A Mind at Its Limit
I didn’t sleep much in Miami, Missouri. I hadn’t slept well the last few nights. It was too cold. My sleeping bag didn’t offer much warmth in the single digits, and my thin sleeping pad didn’t provide much protection from the heat sucking snow below me. I shivered away the nights, despite sleeping in every piece of outdoor clothing that I owned. I was paddling about 12 hours a day in harsh conditions; driving my body to complete exhaustion each day. Every part of me—mind, body, and spirit—was beyond depleted.
But I didn’t care. In truth, I liked the suffering. So I loaded my canoe in the dark of the morning and set off, prepared to paddle about 55 miles, set up camp somewhere, and survive another snow storm.
In wilderness medicine, we talk about the onion peeling. Imagine that your brain is an onion, the outermost layer consists of high cognitive functions like critical thinking and the innermost layer includes the essential life functions such as breathing. When there is a problem that affects brain function—like low oxygen, low salt, low sugar, low body temperature, lack of sleep, or a brain injury—a layer peels from the onion that is your brain.
The exhaustion had stripped the first layer from my brain. I knew I was exhausted, but I did not know the depth. Before the next morning, I would find out.
Around mid-day, I paddled past the town of Glasgow, Missouri. It perched silently on the river’s edge. Not a soul appeared on the streets or in the windows of the houses.
“Is this town deserted?” I asked.
The town appeared to me as a miniature Christmas village. But I didn’t see an ice skating rink, carolers, or toy shops. There were no draft horses pulling sleighs filled with men and women covered in wool. In fact, there was no happiness or warmth save for a few wisps of wood smoke rising from a chimney.
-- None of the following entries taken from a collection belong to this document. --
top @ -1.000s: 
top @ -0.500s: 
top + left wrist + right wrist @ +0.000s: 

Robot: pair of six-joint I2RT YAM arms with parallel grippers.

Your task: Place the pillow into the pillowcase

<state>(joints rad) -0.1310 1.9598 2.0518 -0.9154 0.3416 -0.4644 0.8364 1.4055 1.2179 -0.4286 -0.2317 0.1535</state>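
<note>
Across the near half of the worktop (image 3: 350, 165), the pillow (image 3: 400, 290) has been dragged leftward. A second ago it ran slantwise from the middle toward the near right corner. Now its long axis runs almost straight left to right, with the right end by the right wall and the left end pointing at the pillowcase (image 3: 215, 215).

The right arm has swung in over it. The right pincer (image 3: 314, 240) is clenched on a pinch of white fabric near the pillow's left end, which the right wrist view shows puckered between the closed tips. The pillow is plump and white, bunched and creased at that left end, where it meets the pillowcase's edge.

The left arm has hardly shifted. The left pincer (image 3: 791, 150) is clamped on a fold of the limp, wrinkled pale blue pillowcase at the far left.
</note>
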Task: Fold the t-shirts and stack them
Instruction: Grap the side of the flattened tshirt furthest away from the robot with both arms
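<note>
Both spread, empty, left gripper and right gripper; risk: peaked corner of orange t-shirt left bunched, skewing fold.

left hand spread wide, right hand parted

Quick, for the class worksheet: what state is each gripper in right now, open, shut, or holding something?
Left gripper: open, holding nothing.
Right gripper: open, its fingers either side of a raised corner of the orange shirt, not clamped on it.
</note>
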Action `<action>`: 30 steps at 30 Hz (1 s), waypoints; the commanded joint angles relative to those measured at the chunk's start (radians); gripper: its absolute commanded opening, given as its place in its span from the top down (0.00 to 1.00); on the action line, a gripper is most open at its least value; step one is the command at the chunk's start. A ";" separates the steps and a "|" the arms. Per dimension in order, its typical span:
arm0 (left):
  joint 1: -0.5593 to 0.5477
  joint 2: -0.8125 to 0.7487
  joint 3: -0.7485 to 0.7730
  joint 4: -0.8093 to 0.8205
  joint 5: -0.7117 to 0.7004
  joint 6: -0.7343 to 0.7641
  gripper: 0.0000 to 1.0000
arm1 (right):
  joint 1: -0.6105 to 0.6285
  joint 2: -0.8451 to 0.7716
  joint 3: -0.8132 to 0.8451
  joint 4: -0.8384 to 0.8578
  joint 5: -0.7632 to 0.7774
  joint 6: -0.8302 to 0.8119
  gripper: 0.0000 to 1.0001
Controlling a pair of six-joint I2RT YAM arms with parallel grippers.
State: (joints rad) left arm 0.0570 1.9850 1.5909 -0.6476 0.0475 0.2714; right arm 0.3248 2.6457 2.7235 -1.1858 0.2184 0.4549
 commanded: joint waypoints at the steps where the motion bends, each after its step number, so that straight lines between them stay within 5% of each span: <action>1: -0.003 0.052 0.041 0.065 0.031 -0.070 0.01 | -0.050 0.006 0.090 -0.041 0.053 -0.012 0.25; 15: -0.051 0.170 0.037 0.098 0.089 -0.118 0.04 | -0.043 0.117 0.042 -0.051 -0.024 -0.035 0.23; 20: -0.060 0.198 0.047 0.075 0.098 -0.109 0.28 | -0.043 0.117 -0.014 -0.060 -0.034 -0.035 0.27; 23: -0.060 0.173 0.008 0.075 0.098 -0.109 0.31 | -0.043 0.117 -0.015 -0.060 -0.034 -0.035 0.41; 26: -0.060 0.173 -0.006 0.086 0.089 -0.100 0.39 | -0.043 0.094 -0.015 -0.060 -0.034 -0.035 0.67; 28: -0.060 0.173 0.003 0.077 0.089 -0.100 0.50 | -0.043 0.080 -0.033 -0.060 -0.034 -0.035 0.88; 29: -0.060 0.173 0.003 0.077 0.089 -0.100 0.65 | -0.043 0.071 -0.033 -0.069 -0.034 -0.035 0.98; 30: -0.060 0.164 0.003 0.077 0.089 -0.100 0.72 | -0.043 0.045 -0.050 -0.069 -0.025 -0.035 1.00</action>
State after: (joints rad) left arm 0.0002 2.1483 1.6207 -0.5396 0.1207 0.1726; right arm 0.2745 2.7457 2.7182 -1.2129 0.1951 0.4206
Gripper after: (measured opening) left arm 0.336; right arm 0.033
Above the town, the bleak, grey sky filled with dark storm clouds. I sighed in resignation at this sight. The world felt hopeless, distant, and surreal.
I continued on my course, the sky ever blackening. Before twilight, I found a campsite a couple of yards above the river and on a partially eroded bank.
The weather called for snow that night. The campsite I selected looked like it could handle a snowstorm. It was in an open area filled with reeds. A low angle slope ran down into the campsite, but I figured that with the snow it wouldn’t matter. Most importantly, there were no trees that the wind could topple onto the tent.
The storm arrived not long after dinner. I had expected snow. Instead, I got rain and lightning.
“Whatever,” I thought dismissively. “I’m getting some sleep.”
Sleep didn’t last long. I awoke in a pool of water. The sides of the tent were flapping around me. A stream flowed through the tent, and the rain was flying in as well.
I now saw that my choice of a campsite was a poor decision. The slight slope fed water right into my tent. The soft, silty soil couldn’t hold the stakes in the strong wind.
I immediately went into damage control. First I needed to deal with the loose rainfly. I went outside where rain poured down and lightning danced across the river. The rainfly was attached to only one stake, and it beat wildly in the wind. I hurriedly put the stakes back into the soft soil and then placed dry bags and water jugs on top of the stakes, bringing the fly tight across the tent frame.
Lightning struck a tree on the bank above me. The clap of thunder instantly filled my ears. For a moment, daylight filled the river valley. And then the dark returned.
After fixing the fly, I had to drain the water from the tent. But, the entire slope above the tent had transformed into a braided network of streams. As soon as I had drained the tent, a stream breached the wall of the tent floor. Once again, I had a flooded tent.
My brain felt fuzzy. I just wanted to sleep. But I couldn’t. I knew that my survival depended on having a passable shelter.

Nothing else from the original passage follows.